▶ _What is required_:
Output every line of the listing as it stands.
□ □ □ □ □ □ □
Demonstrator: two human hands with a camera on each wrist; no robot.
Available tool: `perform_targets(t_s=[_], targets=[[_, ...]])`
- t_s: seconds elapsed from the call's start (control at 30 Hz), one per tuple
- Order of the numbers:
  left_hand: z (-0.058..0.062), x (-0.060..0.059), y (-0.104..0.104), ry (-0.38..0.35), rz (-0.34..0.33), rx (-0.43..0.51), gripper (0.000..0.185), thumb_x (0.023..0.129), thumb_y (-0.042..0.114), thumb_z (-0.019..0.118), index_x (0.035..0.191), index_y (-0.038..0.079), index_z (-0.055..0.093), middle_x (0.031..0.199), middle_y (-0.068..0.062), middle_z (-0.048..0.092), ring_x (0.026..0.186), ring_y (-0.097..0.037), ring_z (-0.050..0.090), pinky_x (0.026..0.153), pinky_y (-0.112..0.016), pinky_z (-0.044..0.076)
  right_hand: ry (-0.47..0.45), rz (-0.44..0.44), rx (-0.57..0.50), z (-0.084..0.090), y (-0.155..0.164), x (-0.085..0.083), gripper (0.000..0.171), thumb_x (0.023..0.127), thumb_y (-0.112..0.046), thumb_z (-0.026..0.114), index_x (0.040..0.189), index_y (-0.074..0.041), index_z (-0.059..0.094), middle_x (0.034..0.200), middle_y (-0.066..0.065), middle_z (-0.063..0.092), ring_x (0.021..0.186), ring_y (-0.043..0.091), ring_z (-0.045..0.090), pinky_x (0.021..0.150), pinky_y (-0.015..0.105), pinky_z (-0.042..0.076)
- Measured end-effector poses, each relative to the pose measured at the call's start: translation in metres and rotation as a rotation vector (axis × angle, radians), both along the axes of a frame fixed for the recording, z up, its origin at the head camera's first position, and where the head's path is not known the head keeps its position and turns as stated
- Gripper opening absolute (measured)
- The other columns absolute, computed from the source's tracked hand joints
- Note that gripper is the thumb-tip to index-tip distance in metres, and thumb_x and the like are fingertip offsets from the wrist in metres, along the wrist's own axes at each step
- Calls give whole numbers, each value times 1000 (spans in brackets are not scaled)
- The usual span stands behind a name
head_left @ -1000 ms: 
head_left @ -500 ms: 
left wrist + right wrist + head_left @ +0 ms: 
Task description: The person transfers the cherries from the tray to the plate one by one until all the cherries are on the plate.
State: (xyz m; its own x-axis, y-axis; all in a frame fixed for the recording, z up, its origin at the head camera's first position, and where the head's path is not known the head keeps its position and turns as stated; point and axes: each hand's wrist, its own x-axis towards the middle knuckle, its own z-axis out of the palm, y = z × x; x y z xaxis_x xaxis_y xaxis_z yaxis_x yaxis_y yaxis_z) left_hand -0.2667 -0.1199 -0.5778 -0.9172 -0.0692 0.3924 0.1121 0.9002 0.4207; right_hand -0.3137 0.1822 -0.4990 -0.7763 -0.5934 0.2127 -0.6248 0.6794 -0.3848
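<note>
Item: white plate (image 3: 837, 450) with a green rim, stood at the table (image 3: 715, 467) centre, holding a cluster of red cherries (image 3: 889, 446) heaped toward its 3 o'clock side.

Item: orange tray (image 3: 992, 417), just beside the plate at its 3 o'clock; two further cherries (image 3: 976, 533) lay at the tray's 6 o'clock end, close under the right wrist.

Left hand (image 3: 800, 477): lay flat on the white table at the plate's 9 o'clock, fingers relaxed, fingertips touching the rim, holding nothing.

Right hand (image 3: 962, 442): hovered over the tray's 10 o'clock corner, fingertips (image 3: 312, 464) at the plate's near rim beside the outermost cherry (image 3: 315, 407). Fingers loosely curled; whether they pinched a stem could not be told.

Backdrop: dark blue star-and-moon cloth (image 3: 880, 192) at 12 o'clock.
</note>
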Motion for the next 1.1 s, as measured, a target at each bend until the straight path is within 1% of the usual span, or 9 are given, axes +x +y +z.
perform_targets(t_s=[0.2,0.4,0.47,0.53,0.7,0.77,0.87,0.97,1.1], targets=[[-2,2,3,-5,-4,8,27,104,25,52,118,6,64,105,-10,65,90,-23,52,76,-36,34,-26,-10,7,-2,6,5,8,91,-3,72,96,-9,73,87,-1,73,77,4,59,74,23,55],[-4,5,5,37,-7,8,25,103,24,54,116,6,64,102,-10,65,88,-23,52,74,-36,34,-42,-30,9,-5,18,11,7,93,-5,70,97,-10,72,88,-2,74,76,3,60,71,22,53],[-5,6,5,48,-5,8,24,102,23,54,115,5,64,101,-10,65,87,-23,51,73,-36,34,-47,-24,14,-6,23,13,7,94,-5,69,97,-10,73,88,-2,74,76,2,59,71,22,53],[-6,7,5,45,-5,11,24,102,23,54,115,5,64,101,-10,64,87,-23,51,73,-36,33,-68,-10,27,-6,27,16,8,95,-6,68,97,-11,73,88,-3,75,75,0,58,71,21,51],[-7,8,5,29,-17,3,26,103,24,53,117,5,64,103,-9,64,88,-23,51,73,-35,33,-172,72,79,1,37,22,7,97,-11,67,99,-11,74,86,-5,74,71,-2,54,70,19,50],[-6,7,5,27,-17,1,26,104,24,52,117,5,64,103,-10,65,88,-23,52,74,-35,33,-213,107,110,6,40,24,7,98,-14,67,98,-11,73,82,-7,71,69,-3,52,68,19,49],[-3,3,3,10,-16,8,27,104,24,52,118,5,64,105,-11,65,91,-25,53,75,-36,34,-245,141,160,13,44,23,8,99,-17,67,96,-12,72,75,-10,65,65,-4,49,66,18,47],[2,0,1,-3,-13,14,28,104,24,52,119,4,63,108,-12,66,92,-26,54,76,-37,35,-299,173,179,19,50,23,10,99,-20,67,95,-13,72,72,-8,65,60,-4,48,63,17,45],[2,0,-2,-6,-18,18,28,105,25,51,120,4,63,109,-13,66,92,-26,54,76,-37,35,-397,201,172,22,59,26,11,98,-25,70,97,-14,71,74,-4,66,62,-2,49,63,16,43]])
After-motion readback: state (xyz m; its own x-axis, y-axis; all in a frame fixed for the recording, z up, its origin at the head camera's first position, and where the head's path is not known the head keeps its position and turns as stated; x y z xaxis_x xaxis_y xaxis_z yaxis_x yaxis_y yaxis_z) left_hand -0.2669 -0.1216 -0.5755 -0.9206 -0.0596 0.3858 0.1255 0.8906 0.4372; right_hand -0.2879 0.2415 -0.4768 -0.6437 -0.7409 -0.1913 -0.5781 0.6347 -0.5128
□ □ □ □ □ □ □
▶ _Task response_:
Demonstrator: two human hands with a camera on each wrist; no robot.
Available tool: `perform_targets(t_s=[_], targets=[[_, ...]])`
- t_s: seconds elapsed from the call's start (control at 30 Hz), one per tuple
- Order of the numbers:
  left_hand: z (-0.058..0.062), x (-0.060..0.059), y (-0.104..0.104), ry (-0.38..0.35), rz (-0.34..0.33), rx (-0.43..0.51), gripper (0.000..0.185), thumb_x (0.023..0.129), thumb_y (-0.042..0.114), thumb_z (-0.019..0.118), index_x (0.035..0.191), index_y (-0.038..0.079), index_z (-0.055..0.093), middle_x (0.031..0.199), middle_y (-0.068..0.062), middle_z (-0.048..0.092), ring_x (0.026..0.186), ring_y (-0.097..0.037), ring_z (-0.050..0.090), pinky_x (0.026..0.153), pinky_y (-0.112..0.016), pinky_z (-0.044..0.076)
  right_hand: ry (-0.47..0.45), rz (-0.44..0.44), rx (-0.57..0.50), z (-0.084..0.090), y (-0.155..0.164), x (-0.085..0.083), gripper (0.000..0.171), thumb_x (0.023..0.127), thumb_y (-0.112..0.046), thumb_z (-0.026..0.114), index_x (0.040..0.189), index_y (-0.074..0.041), index_z (-0.059..0.094), middle_x (0.034..0.200), middle_y (-0.066..0.065), middle_z (-0.063..0.092), ring_x (0.021..0.186), ring_y (-0.043..0.091), ring_z (-0.045..0.090), pinky_x (0.021..0.150), pinky_y (-0.015..0.105), pinky_z (-0.042..0.076)
- Measured end-effector poses, each relative to the pose measured at the call's start: translation in metres and rotation as a rotation vector (axis × angle, radians), both along the axes of a frame fixed for the recording, z up, its origin at the head camera's first position, and where the head's path is not known the head keeps its position and turns as stated
- Gripper opening absolute (measured)
- The other columns absolute, computed from the source's tracked hand joints
- Note that gripper is the thumb-tip to index-tip distance in metres, and thumb_x and the like are fingertip offsets from the wrist in metres, along the wrist's own axes at each step
- Calls give whole numbers, each value times 1000 (spans in brackets are not scaled)
- The usual span stands behind a name
head_left @ -1000 ms: 
head_left @ -500 ms: 
left wrist + right wrist + head_left @ +0 ms: 
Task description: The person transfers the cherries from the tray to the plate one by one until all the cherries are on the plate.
State: (xyz m; its own x-axis, y-axis; all in a frame fixed for the recording, z up, its origin at the head camera's first position, and where the head's path is not known the head keeps its position and turns as stated; point and axes: each hand's wrist, its own x-axis towards the middle knuckle, its own z-axis out of the palm, y = z × x; x y z xaxis_x xaxis_y xaxis_z yaxis_x yaxis_y yaxis_z) left_hand -0.2667 -0.1199 -0.5778 -0.9172 -0.0692 0.3924 0.1121 0.9002 0.4207; right_hand -0.3137 0.1822 -0.4990 -0.7763 -0.5934 0.2127 -0.6248 0.6794 -0.3848
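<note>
Item: white plate (image 3: 837, 450) with a green rim, stood at the table (image 3: 715, 467) centre, holding a cluster of red cherries (image 3: 889, 446) heaped toward its 3 o'clock side.

Item: orange tray (image 3: 992, 417), just beside the plate at its 3 o'clock; two further cherries (image 3: 976, 533) lay at the tray's 6 o'clock end, close under the right wrist.

Left hand (image 3: 800, 477): lay flat on the white table at the plate's 9 o'clock, fingers relaxed, fingertips touching the rim, holding nothing.

Right hand (image 3: 962, 442): hovered over the tray's 10 o'clock corner, fingertips (image 3: 312, 464) at the plate's near rim beside the outermost cherry (image 3: 315, 407). Fingers loosely curled; whether they pinched a stem could not be told.

Backdrop: dark blue star-and-moon cloth (image 3: 880, 192) at 12 o'clock.
</note>
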Motion for the next 1.1 s, as measured, a target at each bend until the straight path is within 1% of the usual span, or 9 are given, axes +x +y +z.
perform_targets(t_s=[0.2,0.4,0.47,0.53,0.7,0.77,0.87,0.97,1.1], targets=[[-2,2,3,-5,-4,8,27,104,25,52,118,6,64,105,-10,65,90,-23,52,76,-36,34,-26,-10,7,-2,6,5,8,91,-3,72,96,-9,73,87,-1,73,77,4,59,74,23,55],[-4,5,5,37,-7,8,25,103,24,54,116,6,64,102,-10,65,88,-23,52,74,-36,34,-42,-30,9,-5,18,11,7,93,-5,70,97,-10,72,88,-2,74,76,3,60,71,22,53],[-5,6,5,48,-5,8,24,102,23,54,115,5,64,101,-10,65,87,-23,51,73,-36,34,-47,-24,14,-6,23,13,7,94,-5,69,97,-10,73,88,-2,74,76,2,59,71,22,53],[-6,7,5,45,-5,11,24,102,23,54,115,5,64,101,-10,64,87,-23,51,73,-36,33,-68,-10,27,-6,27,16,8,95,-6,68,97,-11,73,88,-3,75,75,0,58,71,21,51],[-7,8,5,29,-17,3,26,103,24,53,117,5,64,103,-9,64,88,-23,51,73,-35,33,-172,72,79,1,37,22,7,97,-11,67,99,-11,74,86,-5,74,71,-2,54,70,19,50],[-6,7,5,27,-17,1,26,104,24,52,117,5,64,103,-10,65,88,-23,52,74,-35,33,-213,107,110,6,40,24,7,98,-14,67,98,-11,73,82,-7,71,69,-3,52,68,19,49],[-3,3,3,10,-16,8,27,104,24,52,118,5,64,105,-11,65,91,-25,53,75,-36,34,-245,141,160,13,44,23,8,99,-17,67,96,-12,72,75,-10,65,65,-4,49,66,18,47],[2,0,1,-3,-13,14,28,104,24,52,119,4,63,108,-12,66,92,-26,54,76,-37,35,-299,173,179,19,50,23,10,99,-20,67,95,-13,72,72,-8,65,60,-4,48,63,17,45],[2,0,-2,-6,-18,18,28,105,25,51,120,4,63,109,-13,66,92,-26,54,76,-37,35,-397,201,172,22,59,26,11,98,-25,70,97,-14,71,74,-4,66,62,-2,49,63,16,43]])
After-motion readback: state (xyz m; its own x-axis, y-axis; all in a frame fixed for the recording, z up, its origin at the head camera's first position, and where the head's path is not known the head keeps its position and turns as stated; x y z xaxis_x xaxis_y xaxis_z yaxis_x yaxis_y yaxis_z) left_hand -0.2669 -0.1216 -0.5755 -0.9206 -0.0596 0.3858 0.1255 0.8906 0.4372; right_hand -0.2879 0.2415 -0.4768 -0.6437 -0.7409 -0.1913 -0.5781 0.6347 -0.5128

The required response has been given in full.